● WHAT YOU HAVE TO DO
Your task is to copy each line of the material below that includes "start".

-- DATA EXCERPTS follows --

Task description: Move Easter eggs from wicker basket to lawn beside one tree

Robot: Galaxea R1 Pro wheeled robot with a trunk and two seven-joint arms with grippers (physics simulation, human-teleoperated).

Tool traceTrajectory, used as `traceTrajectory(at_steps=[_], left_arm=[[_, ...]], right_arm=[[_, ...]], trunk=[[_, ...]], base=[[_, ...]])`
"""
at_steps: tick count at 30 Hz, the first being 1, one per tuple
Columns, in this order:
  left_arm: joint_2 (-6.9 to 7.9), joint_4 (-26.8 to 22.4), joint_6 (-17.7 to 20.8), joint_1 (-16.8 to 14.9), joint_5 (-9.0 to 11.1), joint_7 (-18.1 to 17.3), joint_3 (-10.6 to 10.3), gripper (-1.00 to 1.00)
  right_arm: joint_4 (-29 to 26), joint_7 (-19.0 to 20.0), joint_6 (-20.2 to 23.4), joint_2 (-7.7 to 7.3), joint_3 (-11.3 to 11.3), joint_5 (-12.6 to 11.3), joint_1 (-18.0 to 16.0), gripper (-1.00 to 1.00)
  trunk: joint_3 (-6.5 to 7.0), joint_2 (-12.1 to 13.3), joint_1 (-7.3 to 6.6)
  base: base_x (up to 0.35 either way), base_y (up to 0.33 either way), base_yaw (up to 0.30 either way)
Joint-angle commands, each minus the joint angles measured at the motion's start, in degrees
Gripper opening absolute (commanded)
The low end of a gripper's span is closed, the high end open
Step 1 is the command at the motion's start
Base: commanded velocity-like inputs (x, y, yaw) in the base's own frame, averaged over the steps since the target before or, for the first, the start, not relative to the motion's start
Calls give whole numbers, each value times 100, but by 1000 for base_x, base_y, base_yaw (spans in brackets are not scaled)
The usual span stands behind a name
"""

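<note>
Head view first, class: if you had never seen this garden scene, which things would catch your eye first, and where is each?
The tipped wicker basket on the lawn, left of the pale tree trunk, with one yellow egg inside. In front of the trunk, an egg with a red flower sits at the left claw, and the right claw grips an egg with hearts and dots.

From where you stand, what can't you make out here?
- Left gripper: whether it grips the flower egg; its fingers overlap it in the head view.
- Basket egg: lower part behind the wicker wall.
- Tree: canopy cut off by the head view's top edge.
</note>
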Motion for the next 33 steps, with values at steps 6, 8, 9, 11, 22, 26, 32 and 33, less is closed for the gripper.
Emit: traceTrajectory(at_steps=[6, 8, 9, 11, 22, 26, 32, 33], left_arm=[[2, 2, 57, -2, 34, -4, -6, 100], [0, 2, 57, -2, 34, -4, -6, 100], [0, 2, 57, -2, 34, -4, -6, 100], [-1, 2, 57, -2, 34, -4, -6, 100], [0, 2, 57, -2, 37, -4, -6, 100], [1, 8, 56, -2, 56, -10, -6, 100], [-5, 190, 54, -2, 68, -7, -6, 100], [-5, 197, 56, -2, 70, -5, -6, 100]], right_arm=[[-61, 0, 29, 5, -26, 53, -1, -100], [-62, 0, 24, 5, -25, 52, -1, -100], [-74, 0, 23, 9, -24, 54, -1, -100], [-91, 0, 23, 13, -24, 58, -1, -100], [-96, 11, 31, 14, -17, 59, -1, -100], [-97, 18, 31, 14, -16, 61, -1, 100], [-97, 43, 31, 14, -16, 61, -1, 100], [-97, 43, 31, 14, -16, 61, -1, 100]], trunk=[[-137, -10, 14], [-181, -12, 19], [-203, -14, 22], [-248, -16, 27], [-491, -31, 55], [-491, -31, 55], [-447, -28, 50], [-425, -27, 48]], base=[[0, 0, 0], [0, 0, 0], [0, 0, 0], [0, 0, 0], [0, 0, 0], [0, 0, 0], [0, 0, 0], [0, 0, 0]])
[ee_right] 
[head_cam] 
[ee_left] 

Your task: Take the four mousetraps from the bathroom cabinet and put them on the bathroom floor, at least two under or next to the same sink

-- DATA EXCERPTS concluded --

● ANSWER SECTION
Joint-angle commands, each minus the joint angles measured at the motion's start, in degrees
Step 1 is the command at the motion's start
Base: commanded velocity-like inputs (x, y, yaw) in the base's own frame, averaged over the steps since the target before or, for the first, the start, not relative to the motion's start

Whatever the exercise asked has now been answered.